# What is required:
Copy out every line in the entries below that includes "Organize".

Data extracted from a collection
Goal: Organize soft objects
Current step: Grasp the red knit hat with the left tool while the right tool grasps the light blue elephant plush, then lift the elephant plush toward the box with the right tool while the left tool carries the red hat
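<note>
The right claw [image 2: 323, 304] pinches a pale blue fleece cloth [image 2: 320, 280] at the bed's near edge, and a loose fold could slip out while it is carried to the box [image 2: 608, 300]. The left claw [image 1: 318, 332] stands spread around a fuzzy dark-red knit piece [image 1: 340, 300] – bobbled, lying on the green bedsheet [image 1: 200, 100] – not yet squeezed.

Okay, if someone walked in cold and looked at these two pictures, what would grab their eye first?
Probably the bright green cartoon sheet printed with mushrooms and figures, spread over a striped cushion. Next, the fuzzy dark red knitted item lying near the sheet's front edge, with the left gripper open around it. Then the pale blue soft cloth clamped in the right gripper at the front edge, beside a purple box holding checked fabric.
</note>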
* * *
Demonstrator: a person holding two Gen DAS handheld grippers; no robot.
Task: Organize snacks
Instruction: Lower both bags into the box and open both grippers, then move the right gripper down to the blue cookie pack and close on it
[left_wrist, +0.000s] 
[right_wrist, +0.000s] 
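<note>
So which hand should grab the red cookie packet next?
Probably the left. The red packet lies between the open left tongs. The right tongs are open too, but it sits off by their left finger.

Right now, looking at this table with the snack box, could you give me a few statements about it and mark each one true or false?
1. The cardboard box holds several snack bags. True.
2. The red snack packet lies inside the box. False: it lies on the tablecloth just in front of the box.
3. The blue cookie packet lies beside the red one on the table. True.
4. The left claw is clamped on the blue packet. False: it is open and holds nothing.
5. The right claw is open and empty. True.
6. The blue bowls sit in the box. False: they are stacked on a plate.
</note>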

# Answer section:
Goal: Organize soft objects
Task: Organize snacks

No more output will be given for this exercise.